(Your task)
From the data below, copy out every line in which the word "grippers" occurs.
:: Dataset excerpts
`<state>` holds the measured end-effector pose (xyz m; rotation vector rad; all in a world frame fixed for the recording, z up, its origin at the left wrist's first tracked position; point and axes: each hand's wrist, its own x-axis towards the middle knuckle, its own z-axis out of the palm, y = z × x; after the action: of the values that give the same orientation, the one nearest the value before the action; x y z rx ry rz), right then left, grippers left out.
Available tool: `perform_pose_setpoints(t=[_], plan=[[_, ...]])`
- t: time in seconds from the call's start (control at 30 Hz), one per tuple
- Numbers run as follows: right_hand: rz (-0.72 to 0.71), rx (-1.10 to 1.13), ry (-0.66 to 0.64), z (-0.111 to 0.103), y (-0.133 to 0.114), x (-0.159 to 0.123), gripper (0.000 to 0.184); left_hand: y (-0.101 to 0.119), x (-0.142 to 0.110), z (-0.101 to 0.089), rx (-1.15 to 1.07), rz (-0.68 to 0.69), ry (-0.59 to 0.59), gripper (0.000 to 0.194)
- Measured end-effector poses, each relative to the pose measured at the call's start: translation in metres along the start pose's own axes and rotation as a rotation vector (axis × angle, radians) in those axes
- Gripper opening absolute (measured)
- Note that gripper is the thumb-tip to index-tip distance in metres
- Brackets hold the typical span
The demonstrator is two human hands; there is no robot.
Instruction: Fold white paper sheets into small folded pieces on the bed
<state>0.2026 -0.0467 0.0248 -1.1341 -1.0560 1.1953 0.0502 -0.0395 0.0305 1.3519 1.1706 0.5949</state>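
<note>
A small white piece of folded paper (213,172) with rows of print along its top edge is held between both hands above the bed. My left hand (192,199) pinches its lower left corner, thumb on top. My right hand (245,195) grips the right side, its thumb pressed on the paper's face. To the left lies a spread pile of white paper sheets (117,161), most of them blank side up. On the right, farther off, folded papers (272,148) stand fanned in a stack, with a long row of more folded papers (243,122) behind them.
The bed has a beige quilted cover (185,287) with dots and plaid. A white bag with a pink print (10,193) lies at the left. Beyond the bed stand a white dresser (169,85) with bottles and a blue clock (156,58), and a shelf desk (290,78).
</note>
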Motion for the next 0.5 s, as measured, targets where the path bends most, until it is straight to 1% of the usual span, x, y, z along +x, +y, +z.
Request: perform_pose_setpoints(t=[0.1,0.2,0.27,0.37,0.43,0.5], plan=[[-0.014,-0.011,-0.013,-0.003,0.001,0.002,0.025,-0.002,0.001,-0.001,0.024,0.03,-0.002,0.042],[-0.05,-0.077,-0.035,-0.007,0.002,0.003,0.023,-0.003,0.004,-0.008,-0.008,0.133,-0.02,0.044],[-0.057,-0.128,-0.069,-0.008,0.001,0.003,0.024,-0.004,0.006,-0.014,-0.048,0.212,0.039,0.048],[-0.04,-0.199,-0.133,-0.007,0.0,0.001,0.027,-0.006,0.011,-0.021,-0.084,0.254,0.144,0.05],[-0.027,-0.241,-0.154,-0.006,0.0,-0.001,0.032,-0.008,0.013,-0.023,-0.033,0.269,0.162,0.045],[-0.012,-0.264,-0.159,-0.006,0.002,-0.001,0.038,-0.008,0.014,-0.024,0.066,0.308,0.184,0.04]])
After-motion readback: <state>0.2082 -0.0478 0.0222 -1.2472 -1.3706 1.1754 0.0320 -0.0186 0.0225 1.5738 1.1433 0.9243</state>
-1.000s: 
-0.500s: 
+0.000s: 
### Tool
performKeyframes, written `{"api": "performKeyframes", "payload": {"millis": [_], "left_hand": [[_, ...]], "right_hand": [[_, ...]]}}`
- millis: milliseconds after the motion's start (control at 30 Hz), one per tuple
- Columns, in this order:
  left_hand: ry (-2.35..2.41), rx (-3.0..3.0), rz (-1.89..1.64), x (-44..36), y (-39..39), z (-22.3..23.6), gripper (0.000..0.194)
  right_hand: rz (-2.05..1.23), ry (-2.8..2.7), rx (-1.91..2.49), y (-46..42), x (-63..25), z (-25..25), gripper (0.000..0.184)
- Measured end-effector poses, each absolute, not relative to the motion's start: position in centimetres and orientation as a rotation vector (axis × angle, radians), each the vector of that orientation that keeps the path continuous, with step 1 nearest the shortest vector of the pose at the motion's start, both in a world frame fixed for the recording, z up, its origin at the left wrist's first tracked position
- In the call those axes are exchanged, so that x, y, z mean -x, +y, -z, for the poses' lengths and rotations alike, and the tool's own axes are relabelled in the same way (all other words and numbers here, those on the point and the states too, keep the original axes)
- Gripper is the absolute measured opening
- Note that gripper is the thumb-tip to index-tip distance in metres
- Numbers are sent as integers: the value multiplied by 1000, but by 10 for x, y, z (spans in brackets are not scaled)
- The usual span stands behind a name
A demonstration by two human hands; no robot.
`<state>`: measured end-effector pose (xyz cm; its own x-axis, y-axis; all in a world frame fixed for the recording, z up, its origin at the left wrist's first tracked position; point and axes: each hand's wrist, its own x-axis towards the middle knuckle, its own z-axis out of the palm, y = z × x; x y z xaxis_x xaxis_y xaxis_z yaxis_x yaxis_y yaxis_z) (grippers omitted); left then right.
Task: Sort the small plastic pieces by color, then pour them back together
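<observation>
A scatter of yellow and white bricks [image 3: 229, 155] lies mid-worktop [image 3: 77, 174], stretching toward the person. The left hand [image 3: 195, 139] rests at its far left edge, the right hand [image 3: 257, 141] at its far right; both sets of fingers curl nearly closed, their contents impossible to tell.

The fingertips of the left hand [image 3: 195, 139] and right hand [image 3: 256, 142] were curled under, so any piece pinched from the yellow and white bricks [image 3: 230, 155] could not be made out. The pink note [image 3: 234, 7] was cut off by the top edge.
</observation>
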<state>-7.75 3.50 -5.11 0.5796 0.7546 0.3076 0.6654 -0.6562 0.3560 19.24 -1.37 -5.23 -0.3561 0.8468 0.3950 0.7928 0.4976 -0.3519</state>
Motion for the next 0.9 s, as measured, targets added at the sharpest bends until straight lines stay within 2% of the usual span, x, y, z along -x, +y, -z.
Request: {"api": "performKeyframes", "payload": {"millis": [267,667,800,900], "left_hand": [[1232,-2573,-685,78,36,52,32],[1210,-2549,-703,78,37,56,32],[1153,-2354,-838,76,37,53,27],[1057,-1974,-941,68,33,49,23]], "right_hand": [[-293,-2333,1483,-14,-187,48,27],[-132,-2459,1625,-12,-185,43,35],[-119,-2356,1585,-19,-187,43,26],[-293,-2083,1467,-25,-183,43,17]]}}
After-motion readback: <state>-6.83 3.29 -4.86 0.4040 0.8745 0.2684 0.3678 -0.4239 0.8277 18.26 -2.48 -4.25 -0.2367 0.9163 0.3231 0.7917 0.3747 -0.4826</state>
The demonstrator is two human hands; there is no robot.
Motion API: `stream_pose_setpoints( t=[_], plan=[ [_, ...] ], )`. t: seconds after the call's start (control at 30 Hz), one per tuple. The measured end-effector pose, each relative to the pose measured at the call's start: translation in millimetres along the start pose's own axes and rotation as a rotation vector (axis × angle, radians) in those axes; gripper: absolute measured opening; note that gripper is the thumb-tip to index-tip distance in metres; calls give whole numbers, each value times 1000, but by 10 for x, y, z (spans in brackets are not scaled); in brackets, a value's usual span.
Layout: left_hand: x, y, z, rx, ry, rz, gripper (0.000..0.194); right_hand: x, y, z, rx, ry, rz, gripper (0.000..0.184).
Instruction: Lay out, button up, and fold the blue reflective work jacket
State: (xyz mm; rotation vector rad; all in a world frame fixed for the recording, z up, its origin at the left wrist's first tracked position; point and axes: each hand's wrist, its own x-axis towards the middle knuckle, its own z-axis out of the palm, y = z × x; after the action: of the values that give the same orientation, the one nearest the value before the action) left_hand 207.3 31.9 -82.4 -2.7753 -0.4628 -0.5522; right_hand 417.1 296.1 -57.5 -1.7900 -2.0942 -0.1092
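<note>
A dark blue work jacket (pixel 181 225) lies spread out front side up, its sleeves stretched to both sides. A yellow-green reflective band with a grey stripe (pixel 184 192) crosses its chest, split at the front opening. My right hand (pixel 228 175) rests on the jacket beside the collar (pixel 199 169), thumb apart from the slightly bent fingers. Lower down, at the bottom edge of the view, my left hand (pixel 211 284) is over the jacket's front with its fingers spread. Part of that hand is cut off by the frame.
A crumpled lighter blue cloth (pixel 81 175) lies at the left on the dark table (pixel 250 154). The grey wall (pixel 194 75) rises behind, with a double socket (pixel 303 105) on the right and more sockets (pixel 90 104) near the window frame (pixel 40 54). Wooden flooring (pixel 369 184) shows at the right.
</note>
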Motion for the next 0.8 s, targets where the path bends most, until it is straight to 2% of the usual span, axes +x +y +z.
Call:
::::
(Solution)
`<state>` holds the measured end-effector pose (xyz m; rotation vector rad; all in a world frame fixed for the recording, z up, its origin at the left wrist's first tracked position; point and axes: each hand's wrist, its own x-axis towards the middle knuckle, its own z-axis out of the palm, y = z × x; after the action: of the values that give the same orientation, the one nearest the value before the action; x y z rx ry rz), right then left, grippers left out.
`<state>`: measured end-effector pose (xyz cm; its own x-axis, y-axis; all in a world frame fixed for the recording, z up, its origin at the left wrist's first tracked position; point and axes: each hand's wrist, its own x-axis towards the middle knuckle, its own z-axis out of the palm, y = z × x; x y z xaxis_x xaxis_y xaxis_z yaxis_x yaxis_y yaxis_z) (grippers omitted); left then right.

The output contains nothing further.